A new UK government plan to send asylum seekers to Rwanda has been condemned by refugee and human rights groups. Prime Minister Boris Johnson announced on Thursday that some asylum seekers would now be processed in the African country.
“Anyone entering the UK illegally as well as those who have arrived illegally since January 1 may now be relocated to Rwanda,” Boris said during a press conference in Kent. “We cannot sustain a parallel illegal system. Our compassion may be infinite, but our capacity to help people is not.”
The prime minister said that the risk of asylum seekers ending up in Rwanda instead of the UK would be a “considerable deterrent” over time. Rwanda on Thursday announced that the UK’s interior minister, Priti Patel, had signed an agreement with the African country to send asylum seekers crossing the English Channel there.
The new arrangement would focus mainly on “single men arriving on boats or lorries and would see them given a one-way ticket for the 4,000-mile trip to Rwanda where they would be processed and, if successful, would have long-term accommodation in the African country,” BBC reported. In other words, if they are recognized as refugees, they would be granted refugee status there.
Rwandan Foreign Affairs Minister Vincent Biruta said the agreement “is about ensuring that people are protected, respected, and empowered to further their own ambitions and settle permanently in Rwanda if they choose.” Britain has paid $158 million “up front to pay for housing and integrating the migrants,” the Rwandan government said, according to the Associated Press.
Johnson has justified the deal despite it being criticized as cruel and inhumane. “We are confident that our new Migration Partnership is fully compliant with our international legal obligations, but nevertheless we expect this will be challenged in the courts, and if this country is seen as a soft touch for illegal migration by some of our partners, it is precisely because we have such a formidable army of politically motivated lawyers who for years have made it their business to thwart removals and frustrate the government,” he said.

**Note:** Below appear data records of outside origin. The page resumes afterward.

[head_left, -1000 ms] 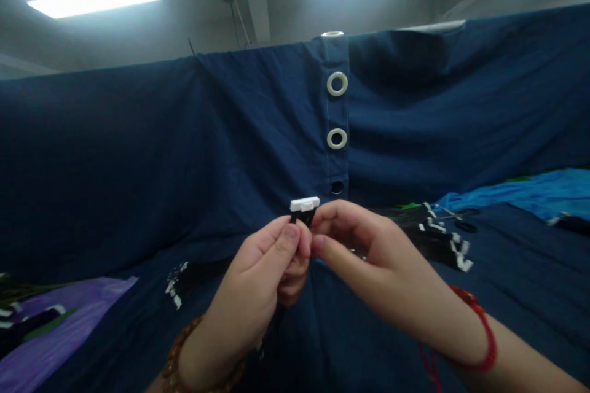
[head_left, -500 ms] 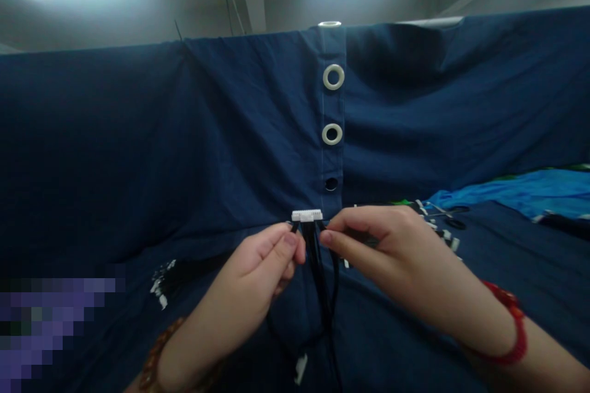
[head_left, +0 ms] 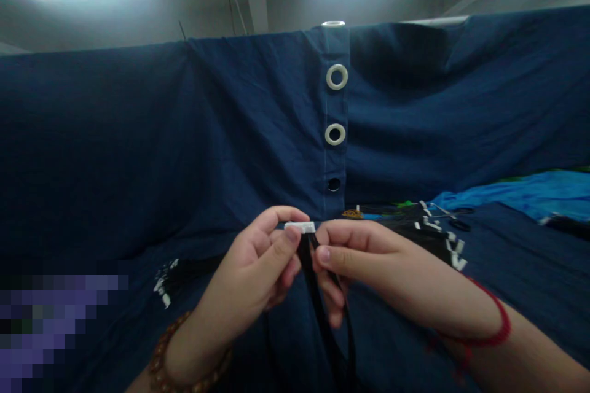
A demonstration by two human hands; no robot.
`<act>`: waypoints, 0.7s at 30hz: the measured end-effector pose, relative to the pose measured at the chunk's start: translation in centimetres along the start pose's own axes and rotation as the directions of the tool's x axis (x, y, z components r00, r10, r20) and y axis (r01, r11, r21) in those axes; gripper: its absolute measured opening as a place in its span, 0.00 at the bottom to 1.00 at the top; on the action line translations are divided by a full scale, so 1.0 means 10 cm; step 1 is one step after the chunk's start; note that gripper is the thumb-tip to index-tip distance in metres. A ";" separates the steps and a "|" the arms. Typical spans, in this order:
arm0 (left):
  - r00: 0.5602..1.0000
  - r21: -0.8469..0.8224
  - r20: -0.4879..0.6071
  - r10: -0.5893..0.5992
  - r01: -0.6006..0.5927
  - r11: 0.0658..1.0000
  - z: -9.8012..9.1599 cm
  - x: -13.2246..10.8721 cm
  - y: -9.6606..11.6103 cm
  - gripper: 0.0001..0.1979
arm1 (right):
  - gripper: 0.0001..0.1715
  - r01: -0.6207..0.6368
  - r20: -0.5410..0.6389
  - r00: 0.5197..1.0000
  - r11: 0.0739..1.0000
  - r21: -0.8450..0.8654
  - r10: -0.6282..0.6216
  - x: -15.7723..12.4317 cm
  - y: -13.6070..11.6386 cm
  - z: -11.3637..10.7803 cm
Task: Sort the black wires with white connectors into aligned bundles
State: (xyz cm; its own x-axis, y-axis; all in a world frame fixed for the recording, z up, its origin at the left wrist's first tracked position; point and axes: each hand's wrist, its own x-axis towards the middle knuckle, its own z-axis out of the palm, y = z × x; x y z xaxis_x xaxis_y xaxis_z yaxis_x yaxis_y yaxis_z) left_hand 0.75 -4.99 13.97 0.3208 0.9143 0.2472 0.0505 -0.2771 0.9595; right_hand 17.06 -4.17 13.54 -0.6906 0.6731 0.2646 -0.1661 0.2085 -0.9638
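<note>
A white wire connector (head_left: 306, 228) is pinched at its left end between the thumb and fingers of my left hand (head_left: 265, 255). Black wires (head_left: 318, 301) run down from its underside in a bundle toward the cloth. Just right of and below the connector, my right hand (head_left: 354, 252) is closed, thumb against index finger, on a black wire that loops down beside the bundle. Its other fingers curl below, partly behind the wires. My fingers hide the connector's left end and the wire's upper part.
Dark blue cloth (head_left: 258, 129) with white eyelets hangs ahead and covers the work surface. White-tipped black wires lie in a bunch (head_left: 184, 276) at left and a pile (head_left: 437, 233) at right. Near that pile are scissors (head_left: 456, 218) and bright blue fabric (head_left: 516, 193).
My left hand has shifted its grip from beside the wires up onto the connector. The connector has dropped slightly and moved left. My right hand has lowered, its lower fingers now showing.
</note>
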 end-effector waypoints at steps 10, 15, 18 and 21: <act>0.771 0.195 -0.508 0.385 -0.333 0.923 -0.40 0.08 0.10 0.08 | 0.11 -0.125 0.036 0.992 0.986 0.110 0.122 -0.14 0.10 0.01; 0.793 0.109 -0.516 0.324 -0.315 0.943 -0.54 0.15 0.11 0.07 | 0.11 -0.097 -0.026 0.994 0.973 0.210 0.105 -0.51 0.37 0.02; 0.817 0.138 -0.475 0.327 -0.298 0.945 -0.48 0.17 0.07 0.08 | 0.14 -0.124 -0.010 0.990 0.895 0.429 0.142 -0.58 0.57 0.07; 0.797 0.188 -0.481 0.365 -0.313 0.931 -0.48 0.18 0.03 0.09 | 0.17 -0.161 0.004 0.985 0.914 0.373 0.172 -0.56 0.68 0.10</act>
State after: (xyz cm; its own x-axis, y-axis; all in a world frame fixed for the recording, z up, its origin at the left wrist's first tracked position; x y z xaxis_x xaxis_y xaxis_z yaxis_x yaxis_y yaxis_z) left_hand -3.16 -2.00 15.39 -0.1813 0.7698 0.6120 0.1243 -0.5994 0.7907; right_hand 19.07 -7.25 5.49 -0.7115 0.6962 0.0947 -0.3029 -0.1823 -0.9354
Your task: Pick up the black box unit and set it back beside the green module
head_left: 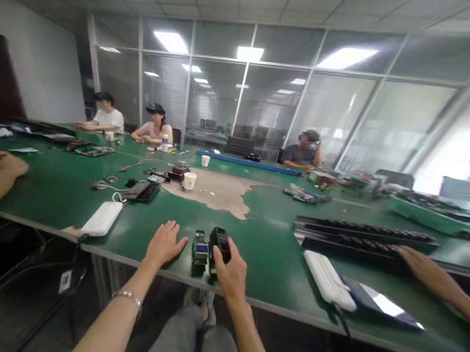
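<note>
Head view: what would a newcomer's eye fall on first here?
Probably the black device in the right hand, near the front edge of the green table. A small blue-faced device sits just left of it. Farther back, a ragged tan patch breaks up the green tabletop.

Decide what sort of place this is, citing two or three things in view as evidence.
Likely an electronics workroom: what look like circuit boards lie on the green table, a green tray is heaped with dark items, and several people sit around the room.
</note>
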`<state>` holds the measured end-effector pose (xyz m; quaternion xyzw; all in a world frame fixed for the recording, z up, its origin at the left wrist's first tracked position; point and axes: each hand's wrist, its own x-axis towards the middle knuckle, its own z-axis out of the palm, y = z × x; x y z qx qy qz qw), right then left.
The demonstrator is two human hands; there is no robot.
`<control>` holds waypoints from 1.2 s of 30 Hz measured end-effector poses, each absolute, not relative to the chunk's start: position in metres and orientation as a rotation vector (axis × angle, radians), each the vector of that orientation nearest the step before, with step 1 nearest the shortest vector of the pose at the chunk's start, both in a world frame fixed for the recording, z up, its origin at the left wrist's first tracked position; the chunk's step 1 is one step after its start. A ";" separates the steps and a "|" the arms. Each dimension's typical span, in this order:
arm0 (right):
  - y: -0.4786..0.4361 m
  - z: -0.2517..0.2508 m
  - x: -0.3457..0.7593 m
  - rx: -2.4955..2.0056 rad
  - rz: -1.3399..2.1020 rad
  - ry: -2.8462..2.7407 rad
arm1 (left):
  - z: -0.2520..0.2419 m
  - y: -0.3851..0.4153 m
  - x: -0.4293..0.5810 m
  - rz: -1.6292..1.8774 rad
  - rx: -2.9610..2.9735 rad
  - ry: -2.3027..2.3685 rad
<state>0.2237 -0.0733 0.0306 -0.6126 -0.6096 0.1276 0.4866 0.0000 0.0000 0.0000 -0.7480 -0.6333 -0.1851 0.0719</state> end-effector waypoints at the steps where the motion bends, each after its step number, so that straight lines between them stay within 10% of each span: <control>1: -0.074 0.039 0.221 -1.477 0.290 -1.463 | 0.000 0.000 0.000 -0.556 -2.250 -1.908; 36: -0.075 0.007 0.173 -1.346 -0.025 -1.735 | 0.000 0.002 -0.003 -0.552 -2.272 -1.914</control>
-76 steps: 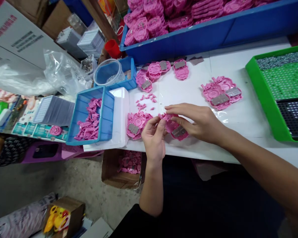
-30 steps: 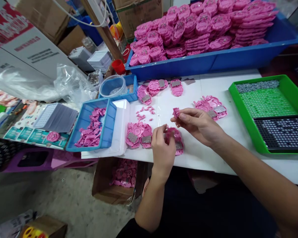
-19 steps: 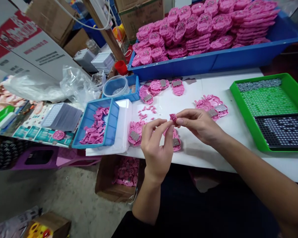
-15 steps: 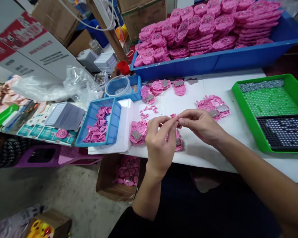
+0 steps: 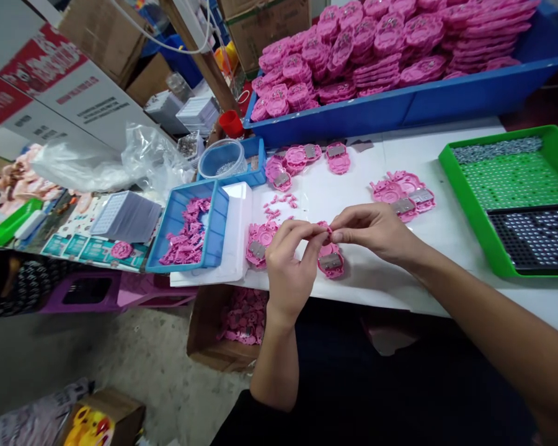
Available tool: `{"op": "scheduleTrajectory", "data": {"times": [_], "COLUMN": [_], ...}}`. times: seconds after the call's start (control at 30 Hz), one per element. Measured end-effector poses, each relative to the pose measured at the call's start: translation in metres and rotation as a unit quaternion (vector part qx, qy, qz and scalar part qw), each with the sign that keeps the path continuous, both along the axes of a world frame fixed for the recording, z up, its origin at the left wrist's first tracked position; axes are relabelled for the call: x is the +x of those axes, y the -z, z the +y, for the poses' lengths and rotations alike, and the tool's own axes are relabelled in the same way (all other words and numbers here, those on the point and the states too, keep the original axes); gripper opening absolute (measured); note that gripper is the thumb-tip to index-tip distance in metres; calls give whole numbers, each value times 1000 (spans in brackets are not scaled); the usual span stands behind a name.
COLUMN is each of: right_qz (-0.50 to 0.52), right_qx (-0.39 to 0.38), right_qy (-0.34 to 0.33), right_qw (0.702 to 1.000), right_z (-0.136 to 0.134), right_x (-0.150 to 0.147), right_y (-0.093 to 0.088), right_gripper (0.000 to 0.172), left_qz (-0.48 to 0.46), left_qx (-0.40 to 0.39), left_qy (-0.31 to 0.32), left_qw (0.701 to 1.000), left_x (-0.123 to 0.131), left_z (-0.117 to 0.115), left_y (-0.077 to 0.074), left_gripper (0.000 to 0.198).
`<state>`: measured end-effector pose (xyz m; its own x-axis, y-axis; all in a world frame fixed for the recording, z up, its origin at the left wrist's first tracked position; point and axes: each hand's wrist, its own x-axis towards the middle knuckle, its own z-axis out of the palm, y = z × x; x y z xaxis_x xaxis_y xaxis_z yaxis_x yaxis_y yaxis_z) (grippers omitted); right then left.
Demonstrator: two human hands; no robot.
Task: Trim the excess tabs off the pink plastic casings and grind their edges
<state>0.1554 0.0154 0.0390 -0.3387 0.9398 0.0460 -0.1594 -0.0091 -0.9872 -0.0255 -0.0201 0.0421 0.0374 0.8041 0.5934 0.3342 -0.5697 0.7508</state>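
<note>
Between the fingertips of two hands, just above the white worktop, a small pink piece is held, as I see it remotely through the head camera. The left hand and right hand each pinch at it, thumb against forefinger, about equally near; the fingers hide so much that I cannot tell its long axis. Directly below them in my view, on the near side, lies a pink casing with a metal plate, its length pointing roughly away from the person. More casings sit by the left hand, with loose pink bits beyond. Farther left, a light-blue bin holds pink parts; below the table edge, a cardboard box holds others. At right, a green tray carries grey pieces and a black grid. Across the back, a blue tub is heaped with stacked pink discs.
</note>
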Motion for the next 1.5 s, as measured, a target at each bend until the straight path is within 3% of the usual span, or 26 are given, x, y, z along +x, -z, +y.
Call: {"op": "scheduleTrajectory", "data": {"times": [0.33,0.53,0.63,0.83,0.93,1.23,1.5], "right_qz": [-13,4,18,27,28,50,33], "right_qx": [39,36,37,43,40,39,40], "right_qy": [37,36,70,86,80,78,81], "right_qw": [998,999,997,995,996,995,995], "right_z": [-8,-11,-10,-9,-10,-9,-9], "right_x": [-7,-9,-8,-5,-5,-6,-6], "right_y": [-2,-5,-7,-8,-8,-9,-11], "right_gripper": [28,31,34,33,29,30,30], "left_qz": [56,34,26,22,49,118,174], "left_qx": [1,-9,2,39,98,165,177], "left_qy": [-3,15,23,-69,-104,-86,-69], "left_qw": [998,999,999,997,989,975,966], "left_x": [-3,-3,0,8,8,5,-2], "left_z": [0,1,-3,-8,-7,-2,-2], "left_y": [-1,2,3,7,7,20,19], "left_gripper": [10,9,10,5,18,55,51]}}
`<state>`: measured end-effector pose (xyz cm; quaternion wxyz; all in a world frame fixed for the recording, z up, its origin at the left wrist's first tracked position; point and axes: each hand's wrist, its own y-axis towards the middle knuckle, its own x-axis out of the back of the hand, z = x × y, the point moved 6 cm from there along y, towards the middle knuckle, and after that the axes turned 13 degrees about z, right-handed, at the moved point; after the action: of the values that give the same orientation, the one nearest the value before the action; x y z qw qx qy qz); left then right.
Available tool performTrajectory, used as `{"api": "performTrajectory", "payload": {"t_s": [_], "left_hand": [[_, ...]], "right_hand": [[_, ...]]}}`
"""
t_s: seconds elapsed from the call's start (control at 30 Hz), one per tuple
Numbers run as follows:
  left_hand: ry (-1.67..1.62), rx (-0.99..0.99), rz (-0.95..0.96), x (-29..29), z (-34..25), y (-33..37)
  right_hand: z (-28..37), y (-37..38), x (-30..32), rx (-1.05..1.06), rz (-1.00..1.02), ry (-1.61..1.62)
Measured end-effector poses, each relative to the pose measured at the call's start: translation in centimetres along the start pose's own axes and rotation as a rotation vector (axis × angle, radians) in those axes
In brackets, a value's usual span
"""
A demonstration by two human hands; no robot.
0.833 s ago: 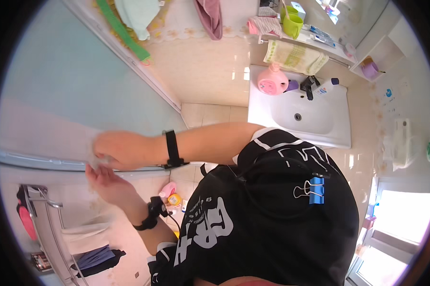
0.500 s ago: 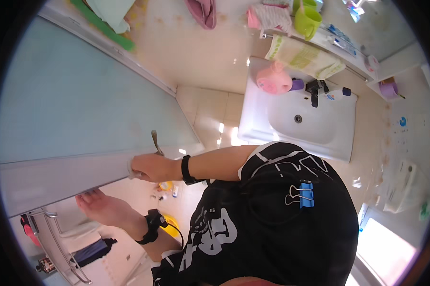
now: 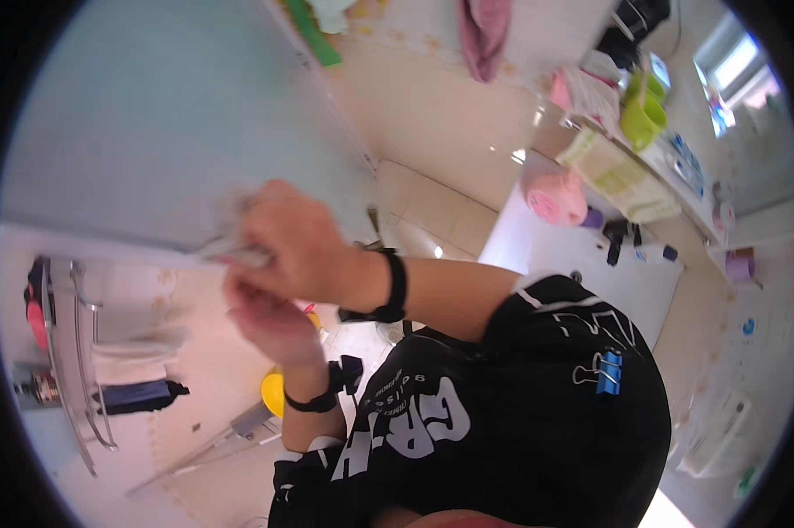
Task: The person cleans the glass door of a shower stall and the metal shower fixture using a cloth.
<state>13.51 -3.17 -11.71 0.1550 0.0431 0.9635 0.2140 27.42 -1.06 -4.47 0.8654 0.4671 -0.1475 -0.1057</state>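
My right hand (image 3: 296, 231) is closed on a whitish cloth (image 3: 243, 253) that lies against the edge of a pale blue-green frosted glass panel (image 3: 142, 123). Motion smears the hand and the cloth. Just below it is my left hand (image 3: 275, 319), raised close under the cloth. Its fingers are blurred and partly overlapped by the right hand, so whether they grip the cloth does not show. Dark bands circle both wrists.
A white washbasin (image 3: 547, 238) with a black tap (image 3: 615, 242) stands to the right, a pink jug (image 3: 555, 198) on its rim. Green cups (image 3: 643, 119) sit on a shelf above. At the left is a metal towel rack (image 3: 71, 352); a yellow basin (image 3: 274, 393) is below.
My right hand has moved up along the panel with the cloth. My left hand has left the panel's lower edge and come right and up, beneath the right hand. The view has shifted too.
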Motion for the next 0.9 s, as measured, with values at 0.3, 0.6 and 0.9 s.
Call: {"api": "performTrajectory", "payload": {"t_s": [0.3,0.6,0.9], "left_hand": [[0.058,-0.034,0.339,-2.4,-0.1,2.0],[0.074,-0.076,0.523,-0.4,-1.9,4.7],[-0.094,0.016,0.205,8.6,-1.2,6.5]], "right_hand": [[-0.4,-0.4,2.0,-0.121,0.024,-0.061],[3.9,5.7,-0.4,0.036,-0.173,-0.211],[-1.5,-1.4,-11.6,-0.006,0.113,-0.077]]}}
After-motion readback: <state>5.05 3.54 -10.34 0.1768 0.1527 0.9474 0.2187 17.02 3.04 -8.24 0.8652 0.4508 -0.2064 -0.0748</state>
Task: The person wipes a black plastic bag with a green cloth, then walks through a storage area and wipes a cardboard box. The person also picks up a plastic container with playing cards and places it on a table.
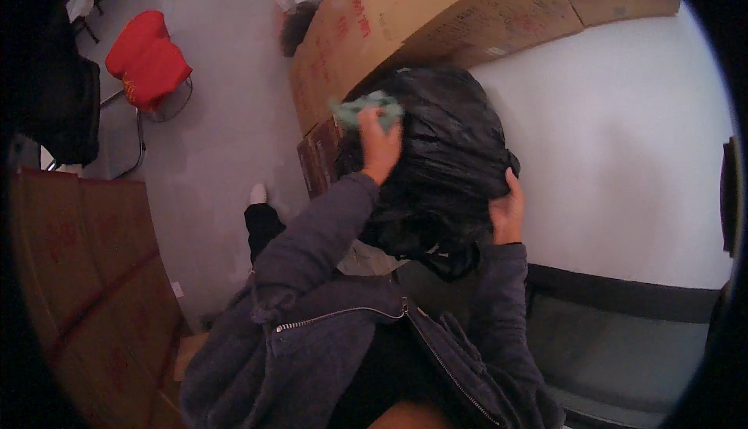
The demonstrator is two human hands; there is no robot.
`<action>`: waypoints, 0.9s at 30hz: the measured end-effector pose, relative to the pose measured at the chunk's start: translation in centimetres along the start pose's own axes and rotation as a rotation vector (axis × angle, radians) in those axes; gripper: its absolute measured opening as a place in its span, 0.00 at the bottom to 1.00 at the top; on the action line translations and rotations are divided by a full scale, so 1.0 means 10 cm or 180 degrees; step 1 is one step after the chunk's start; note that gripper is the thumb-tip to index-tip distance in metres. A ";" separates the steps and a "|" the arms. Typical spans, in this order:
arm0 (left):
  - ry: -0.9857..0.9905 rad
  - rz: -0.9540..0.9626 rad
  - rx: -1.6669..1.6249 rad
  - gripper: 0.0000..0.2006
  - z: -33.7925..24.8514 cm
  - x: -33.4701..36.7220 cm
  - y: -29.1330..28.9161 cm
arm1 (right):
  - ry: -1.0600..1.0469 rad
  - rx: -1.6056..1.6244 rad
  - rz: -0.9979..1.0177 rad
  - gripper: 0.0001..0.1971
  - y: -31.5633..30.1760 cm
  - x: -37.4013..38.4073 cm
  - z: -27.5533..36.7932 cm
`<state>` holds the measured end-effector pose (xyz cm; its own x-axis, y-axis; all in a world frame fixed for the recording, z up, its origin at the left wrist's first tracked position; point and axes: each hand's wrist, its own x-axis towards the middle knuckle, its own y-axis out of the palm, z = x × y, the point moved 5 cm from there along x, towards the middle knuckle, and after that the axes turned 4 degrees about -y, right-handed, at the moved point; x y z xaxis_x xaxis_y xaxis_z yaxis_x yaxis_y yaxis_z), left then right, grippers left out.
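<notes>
A large black plastic bag (pixel 444 133), full and wrinkled, sits in front of me on top of a brown carton (pixel 319 160). My left hand (pixel 380 144) is closed around a crumpled green cloth (pixel 366 108) over the bag's left side. The cloth is slightly blurred. At the bag's right side, my right hand (pixel 508 209) grips the plastic, with some of its fingers hidden against the bag. Loose folds of the bag hang at its near end, between my forearms.
Large cardboard boxes (pixel 467 28) line the far side, against a white wall (pixel 608 156). More cartons (pixel 86 265) are stacked at the left. A red cloth (pixel 148 61) covers a chair at the far left. A dark grey panel (pixel 615 343) lies at the lower right.
</notes>
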<state>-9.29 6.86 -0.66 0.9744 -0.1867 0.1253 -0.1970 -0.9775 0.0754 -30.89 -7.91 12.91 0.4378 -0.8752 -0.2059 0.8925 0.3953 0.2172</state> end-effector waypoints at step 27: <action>0.0741 0.0881 0.0952 0.19 0.05 0.69 0.34 | 0.0185 -0.0832 -0.0942 0.14 -0.80 0.06 -0.62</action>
<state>-3.23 2.20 -0.01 0.8326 -0.4509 0.3217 -0.3728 -0.8858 -0.2765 -37.15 -9.88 5.17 0.1561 -0.9477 -0.2784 0.9753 0.1925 -0.1082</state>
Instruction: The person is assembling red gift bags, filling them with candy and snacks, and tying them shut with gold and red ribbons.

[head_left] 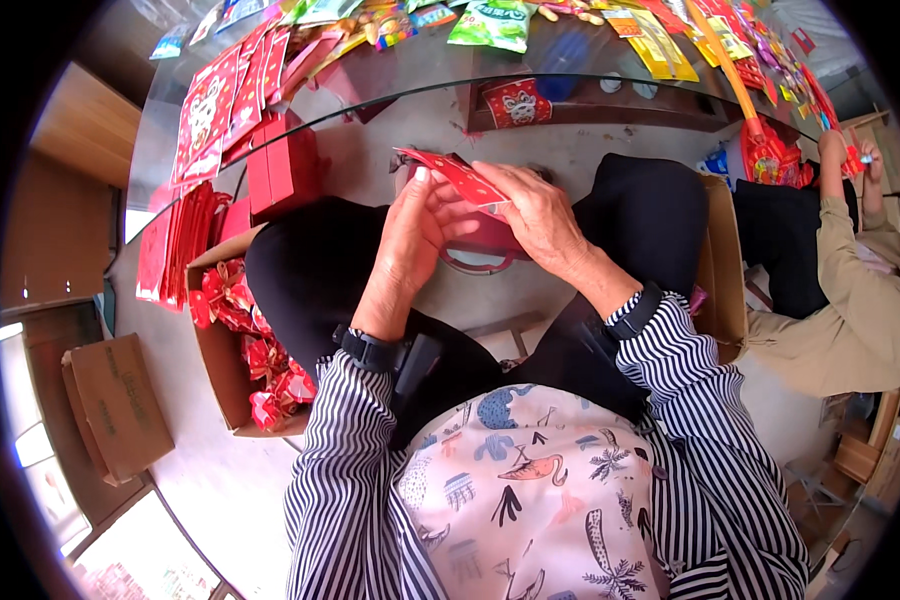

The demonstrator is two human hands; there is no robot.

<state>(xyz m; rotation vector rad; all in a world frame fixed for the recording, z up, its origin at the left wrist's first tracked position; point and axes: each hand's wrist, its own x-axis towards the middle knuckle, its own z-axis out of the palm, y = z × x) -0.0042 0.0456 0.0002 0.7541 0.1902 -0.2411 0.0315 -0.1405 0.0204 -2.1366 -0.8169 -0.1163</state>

Last year, over 28,000 migrants and refugees crossed from Europe to Britain. Many of them were in small boats organized by smugglers. Some media reports indicate that the new controversial deal would involve only male asylum seekers. Whatever the case, outrage has greeted the deal.
“The UK is arguing that offshoring asylum seekers to Rwanda complies with its international legal obligations. However, offshore processing is not only cruel and ineffective, but also very likely to be unlawful,” a report by Human Rights Watch said. “It creates a two-tiered refugee system that discriminates against one group based on their mode of arrival, despite refugee status being grounded solely on the threat of persecution or serious harm and international standards recognizing that asylum seekers are often compelled to cross borders irregularly to seek protection,” the report added.
Australia has used offshore asylum processing in Papua New Guinea and Nauru over the past 10 years in a policy that was also described by human rights groups as cruel and expensive. “We have seen the severe abuses resulting from offshore processing. Australia’s offshore detention regime on Nauru and Manus Island, Papua New Guinea, caused more than eight years of immense human suffering. Twelve people have died since the policy began in 2013,” Human Rights Watch said.
And even though Johnson said that Rwanda was “one of the safest countries in the world”, some rights groups disagree, accusing the country of several human rights violations, including the frequent harassment and arbitrary detention of government opponents.
“At a time when the people of the UK have opened their hearts and homes to Ukrainians, the government is choosing to act with cruelty and rip up their obligations to others fleeing war and persecution,” Human Rights Watch said.
The UN Refugee Agency (UNHCR) is also against the deal. Its Assistant High Commissioner, Gillian Triggs, said: “People fleeing war, conflict and persecution deserve compassion and empathy. They should not be traded like commodities and transferred abroad for processing.”
The Home Office said the first people to be relocated to Rwanda will receive formal notifications in the coming weeks and the first flights should take place in the coming months.